First of all, driverless car will impact the notion of car ownership. Nowadays, a car is one of our most expensive possessions, justified by the convenience it brings, offering the possibility of going anywhere at any time. However, if there is a cheaper, more convenient alternative, people will begin to question the necessity of owning a vehicle. Autonomous cars fleets can be this substitute; it can be efficient and cheap in driving one person to its destination and quickly being available for the next passenger.
Researchers as Luis Martinez of the International Transport Forum and Dan Fagnant of the University of Utah, predict that autonomous vehicles will reduce the urban car numbers in 80% to 90%. The demand for new cars will decrease, pushing the car industry to shift their production models and dismiss a considerable portion of its workforce.
The car manufacturers will have to negotiate with a low number of self-driving cars fleet operators instead of dealing directly with the consumer market, which will increase the bargain power of the buyers.
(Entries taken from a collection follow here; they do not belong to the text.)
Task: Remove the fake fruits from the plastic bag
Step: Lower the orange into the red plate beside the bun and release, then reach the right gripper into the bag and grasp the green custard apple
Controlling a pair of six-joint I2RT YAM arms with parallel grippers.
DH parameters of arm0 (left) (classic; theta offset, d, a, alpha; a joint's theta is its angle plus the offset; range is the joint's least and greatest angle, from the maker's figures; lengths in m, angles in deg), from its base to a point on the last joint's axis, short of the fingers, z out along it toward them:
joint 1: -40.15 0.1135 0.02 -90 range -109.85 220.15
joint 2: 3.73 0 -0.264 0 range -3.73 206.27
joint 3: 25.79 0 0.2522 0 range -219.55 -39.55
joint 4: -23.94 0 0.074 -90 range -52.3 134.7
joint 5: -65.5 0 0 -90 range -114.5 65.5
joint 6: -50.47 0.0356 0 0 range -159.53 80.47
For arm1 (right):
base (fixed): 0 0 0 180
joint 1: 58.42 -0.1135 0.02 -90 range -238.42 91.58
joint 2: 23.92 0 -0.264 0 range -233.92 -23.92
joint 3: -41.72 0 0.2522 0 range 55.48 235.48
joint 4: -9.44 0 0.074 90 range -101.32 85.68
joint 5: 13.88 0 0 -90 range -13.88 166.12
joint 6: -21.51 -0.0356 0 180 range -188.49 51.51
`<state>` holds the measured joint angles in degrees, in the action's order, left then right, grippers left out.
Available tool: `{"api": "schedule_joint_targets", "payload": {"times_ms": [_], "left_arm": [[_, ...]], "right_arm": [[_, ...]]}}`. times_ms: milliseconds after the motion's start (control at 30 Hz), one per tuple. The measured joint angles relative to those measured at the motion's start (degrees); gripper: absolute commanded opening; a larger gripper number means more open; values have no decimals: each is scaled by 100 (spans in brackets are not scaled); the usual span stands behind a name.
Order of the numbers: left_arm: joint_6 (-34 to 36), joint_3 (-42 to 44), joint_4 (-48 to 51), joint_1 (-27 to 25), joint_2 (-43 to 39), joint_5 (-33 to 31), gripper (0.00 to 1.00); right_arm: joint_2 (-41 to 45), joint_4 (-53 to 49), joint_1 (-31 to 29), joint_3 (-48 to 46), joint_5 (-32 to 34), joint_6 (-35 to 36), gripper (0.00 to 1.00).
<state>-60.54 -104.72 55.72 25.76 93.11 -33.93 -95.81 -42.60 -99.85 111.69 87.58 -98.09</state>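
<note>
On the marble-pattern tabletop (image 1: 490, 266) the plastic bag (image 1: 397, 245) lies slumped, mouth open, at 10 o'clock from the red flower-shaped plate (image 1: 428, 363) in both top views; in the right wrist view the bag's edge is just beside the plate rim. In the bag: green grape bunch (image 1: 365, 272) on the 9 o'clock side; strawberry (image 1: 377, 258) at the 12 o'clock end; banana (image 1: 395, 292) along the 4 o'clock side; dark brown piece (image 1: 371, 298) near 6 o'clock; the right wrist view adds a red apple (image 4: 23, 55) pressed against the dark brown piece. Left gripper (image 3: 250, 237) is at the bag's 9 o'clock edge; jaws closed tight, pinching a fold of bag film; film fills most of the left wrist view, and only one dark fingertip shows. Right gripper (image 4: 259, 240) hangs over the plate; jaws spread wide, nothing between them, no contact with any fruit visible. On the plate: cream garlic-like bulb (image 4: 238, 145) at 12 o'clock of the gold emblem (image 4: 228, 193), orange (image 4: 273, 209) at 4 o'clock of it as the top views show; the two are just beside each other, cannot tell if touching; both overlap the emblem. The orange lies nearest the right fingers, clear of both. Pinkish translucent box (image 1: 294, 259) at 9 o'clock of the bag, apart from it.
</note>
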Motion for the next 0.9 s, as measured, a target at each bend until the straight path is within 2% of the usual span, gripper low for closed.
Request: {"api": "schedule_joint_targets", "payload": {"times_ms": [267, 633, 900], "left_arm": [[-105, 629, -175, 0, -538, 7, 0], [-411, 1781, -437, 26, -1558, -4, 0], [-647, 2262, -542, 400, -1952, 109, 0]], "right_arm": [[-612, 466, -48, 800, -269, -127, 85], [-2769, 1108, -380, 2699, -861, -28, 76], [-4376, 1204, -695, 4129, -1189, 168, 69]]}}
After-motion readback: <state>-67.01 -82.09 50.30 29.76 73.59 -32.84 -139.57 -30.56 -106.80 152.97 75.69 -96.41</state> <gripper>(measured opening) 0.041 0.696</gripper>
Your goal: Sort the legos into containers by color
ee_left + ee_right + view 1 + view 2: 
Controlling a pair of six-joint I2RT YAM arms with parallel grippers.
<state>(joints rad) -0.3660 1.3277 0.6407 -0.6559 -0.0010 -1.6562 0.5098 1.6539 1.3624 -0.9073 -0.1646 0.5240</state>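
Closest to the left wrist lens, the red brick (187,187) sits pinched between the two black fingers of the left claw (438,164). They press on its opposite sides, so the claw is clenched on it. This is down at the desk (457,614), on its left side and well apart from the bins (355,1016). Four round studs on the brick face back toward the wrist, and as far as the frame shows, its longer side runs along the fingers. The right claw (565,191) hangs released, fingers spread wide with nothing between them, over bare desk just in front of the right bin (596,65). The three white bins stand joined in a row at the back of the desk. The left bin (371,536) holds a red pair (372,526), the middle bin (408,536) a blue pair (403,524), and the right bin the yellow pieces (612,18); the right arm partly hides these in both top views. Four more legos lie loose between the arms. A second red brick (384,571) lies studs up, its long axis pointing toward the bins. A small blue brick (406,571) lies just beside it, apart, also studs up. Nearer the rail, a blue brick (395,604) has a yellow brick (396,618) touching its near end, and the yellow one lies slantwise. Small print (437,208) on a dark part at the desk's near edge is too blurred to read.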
Another challenge for the players of this industry is that its value will move from hardware to software and from product to service, the industry will have to adapt its resources to compete in this new market paradigm.
Self-driving cars don’t affect only carmakers — insurance companies’ markets will decrease and fewer taxi drivers will be needed. Also, the amount of on-street and off-street parking will be reduced due to falling demand. It will be possible to use the space previously designated for parking for other purposes, such as living or leisure areas. These modifications will possibly increase the number of people living in city centres and at the same time making commuting easier, letting those who live far from work to enjoy their daily trips without worrying about driving.
Image Source: Google and Inc.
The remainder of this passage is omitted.